Different sets of firewall rules for monitoring traffic between the internet and the DMZ, the LAN and the DMZ, and the LAN and the internet tightly control which ports and types of traffic are allowed into the DMZ from the internet, limit connectivity to specific hosts in the internal network and prevent unrequested connections either to the internet or the internal LAN from the DMZ.
The more secure approach to creating a DMZ network is a dual-firewall configuration, in which two firewalls are deployed with the DMZ network positioned between them. The first firewall -- also called the perimeter firewall -- is configured to allow external traffic destined to the DMZ only. The second, or internal, firewall only allows traffic from the DMZ to the internal network. This is considered more secure because two devices must be compromised before an attacker can access the internal LAN.
Security controls can be tuned specifically for each network segment. For example, a network intrusion detection and prevention system located in a DMZ could be configured to block all traffic except HTTPS requests to TCP port 443.
How DMZs work
DMZs are intended to function as a sort of buffer zone between the public internet and the private network. Deploying the DMZ between two firewalls means that all inbound network packets are screened using a firewall or other security appliance before they arrive at the servers the organization hosts in the DMZ.
If a better-prepared threat actor passes through the first firewall, they must then gain unauthorized access to those services before they can do any damage, and those systems are likely to be hardened against such attacks.

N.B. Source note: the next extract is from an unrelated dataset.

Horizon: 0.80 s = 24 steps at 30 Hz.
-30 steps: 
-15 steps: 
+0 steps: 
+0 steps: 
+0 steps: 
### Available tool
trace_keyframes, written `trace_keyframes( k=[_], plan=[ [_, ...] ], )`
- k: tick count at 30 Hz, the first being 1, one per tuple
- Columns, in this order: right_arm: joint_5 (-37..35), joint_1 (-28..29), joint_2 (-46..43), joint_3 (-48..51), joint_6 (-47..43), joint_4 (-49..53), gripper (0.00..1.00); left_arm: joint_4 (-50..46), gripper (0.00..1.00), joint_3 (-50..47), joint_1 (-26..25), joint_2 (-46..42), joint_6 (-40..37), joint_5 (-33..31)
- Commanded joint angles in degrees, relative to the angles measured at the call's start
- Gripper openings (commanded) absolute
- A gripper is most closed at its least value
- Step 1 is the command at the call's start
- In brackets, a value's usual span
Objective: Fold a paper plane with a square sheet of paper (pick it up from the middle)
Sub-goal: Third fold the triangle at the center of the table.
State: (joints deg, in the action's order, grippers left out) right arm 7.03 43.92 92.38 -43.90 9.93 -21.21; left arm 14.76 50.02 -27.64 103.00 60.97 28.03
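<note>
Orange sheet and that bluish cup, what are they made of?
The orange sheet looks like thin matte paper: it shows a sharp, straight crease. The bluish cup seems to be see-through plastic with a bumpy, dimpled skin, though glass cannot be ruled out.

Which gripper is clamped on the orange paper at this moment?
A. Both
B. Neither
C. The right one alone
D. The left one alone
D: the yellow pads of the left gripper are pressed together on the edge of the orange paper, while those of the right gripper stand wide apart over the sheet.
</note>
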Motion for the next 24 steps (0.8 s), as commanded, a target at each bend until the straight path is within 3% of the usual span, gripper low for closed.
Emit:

Finally, assuming that a well-resourced threat actor is able to breach the external firewall and take over a system hosted in the DMZ, they must still break through the internal firewall before they can reach sensitive enterprise resources. While a determined attacker can breach even the best-secured DMZ architecture, a DMZ under attack should set off alarms, giving security professionals enough warning to avert a full breach of their organization.
Benefits of DMZs
The primary benefit of a DMZ is that it offers users from the public internet access to certain secure services while still maintaining a buffer between those users and the private internal network. The security benefits of this buffer manifest in several ways, including:
Access Control for Organizations. Organizations can provide user access to services situated outside of their network perimeters through the public internet. A DMZ network provides access to these necessary services while simultaneously introducing a level of network segmentation that increases the number of obstacles an unauthorized user must bypass before they can gain access to an organization's private network. In some cases, a DMZ includes a proxy server, which centralizes the flow of internal -- usually employee -- internet traffic and makes recording and monitoring that traffic simpler.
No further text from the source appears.